Afghanistan: time for cooperation has come [fr]
Statement by Mrs. Anne Gueguen, Deputy Permanent Representative of France to the United Nations
Security Council – 17 September 2018
First of all, allow me to thank the Special Representative of the Secretary-General, Mr. Tadamichi Yamamoto, and Ambassador Saikal for their enlightening briefings on peace efforts and the electoral process. I would also like to warmly thank Mr. Ramiz Bakhtiar for his briefing, which clearly illustrated the essential role played by Afghan youth in building a peaceful, democratic, just and united society. In Afghanistan and elsewhere, young people must be fully recognized as agents of sociopolitical change and as key partners in efforts to bring about peace and development.
I will make three points today.
First, with regard to the security situation, the conflict in Afghanistan remains one of the deadliest and most violent on the Security Council’s agenda. France is very concerned about the increasing number of oreign terrorist fighters in Afghanistan, as well as by the one-upmanship of the Taliban and the Islamic State in the Khorasan Province, marked by a recent increase in the number of terrorist attacks, in Kabul in particular.
We again condemn such attacks, in the strongest terms, and reiterate our solidarity with the victims of terrorism and their families.
France also commends the courage and the determination of the Afghan forces, who were instrumental in retaking the town of Ghazni on 10 August. Nonetheless, such clashes confirm that terrorist groups are determined to continue their harassment in order to destabilize the country at a critical time, by creating a climate of perpetual insecurity and by seeking to undermine the
Afghan forces and the authority of the Government just ahead of the elections.

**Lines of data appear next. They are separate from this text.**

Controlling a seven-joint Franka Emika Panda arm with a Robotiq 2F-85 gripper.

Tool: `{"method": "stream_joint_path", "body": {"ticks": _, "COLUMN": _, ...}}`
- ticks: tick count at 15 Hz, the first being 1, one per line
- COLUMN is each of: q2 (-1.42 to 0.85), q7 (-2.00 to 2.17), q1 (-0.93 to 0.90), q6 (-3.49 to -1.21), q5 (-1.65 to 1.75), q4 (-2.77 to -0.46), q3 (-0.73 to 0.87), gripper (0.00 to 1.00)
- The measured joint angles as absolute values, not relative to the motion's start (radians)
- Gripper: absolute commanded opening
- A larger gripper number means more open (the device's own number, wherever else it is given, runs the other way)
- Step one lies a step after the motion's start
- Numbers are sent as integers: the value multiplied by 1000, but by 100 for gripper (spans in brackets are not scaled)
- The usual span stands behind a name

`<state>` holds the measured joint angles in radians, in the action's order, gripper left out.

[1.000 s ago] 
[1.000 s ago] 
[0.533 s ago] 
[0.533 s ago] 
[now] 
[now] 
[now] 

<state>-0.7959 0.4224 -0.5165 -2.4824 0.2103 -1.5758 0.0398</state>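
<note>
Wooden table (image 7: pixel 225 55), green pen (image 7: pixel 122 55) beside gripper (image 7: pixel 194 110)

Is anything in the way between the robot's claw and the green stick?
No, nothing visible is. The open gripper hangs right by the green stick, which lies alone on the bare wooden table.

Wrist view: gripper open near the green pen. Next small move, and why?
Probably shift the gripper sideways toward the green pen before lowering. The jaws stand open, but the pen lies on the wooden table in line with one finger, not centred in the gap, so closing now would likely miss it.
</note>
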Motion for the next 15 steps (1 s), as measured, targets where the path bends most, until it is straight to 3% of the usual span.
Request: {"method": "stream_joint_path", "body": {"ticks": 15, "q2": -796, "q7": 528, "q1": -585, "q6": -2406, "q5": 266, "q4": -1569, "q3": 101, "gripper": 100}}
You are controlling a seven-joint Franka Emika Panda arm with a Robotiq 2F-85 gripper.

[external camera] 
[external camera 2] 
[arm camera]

We are also concerned about the continued increase in drug trafficking, which fuels Taliban insurgency and threatens the lives of thousands of Afghans. The
presentation of a draft regional strategy by Afghanistan in July in Vienna marks the renewed commitment of the Afghan authorities to combating opiate production and trafficking, which deserves to be highlighted. We call on the countries of the region to resolutely commit to fighting such trafficking at all levels. We look to the Afghan Government to continue the important efforts needed to curb drug production, with the support of the United Nations Office on Drugs and Crime, regional partners and the international community, within the framework of the principle of shared responsibility, including the Paris Pact Initiative.
Secondly, the parliamentary and local elections scheduled for 20 October constitute a major challenge, given the context that I have just mentioned. France attaches great importance to the democratic process and the holding of free, transparent and credible elections. It is essential that the Afghan population be able to express itself and be represented in the Government.
All stakeholders must continue to work to ensure the broadest possible participation of the population in the elections, especially women. We are concerned about the many questions that remain about the preparations for the elections, which may compromise their integrity.
We also remain concerned about the low number of candidates in some provinces for district council elections, since a plurality of candidates is an essential criterion for holding credible elections. In that regard, we support the work of the United Nations Assistance Mission in Afghanistan (UNAMA) alongside the various Afghan stakeholders and the series of measures to combat fraud, promote trust and ensure the inclusivity and security of the elections.
Thirdly, concerning peace efforts, the seriousness of the security situation and the human cost of the conflict should serve to encourage renewed efforts to achieve lasting peace. Progress has been made, notably through the peace offer presented by President Ghani at the second Kabul Conference, on 28 February, and then with the ceasefire for the Eid Al-Fitr holiday and the unilateral Eid Al-Adha ceasefire proposal.
France urges the Taliban to respond to those gestures of openness. A lasting solution in Afghanistan can be only political in nature, negotiated through an inclusive Afghan-led process for Afghans. In that respect, it is essential to consult the Afghan population, including young Afghans, in order to take into account their expectations. Beyond Afghanistan, it is important that all States in the region unambiguously support the objective of peace.
The violence and power struggles have lasted far too long. Time for cooperation has come with a view towards peace, democratic good governance and development, which are incumbent upon the Afghan people to achieve, with the support of the international community. The Afghan authorities and UNAMA can count on the steadfast support of France in pursuit of that goal, as well as the unity of the Security Council, which is a critical and indispensable asset to make headway.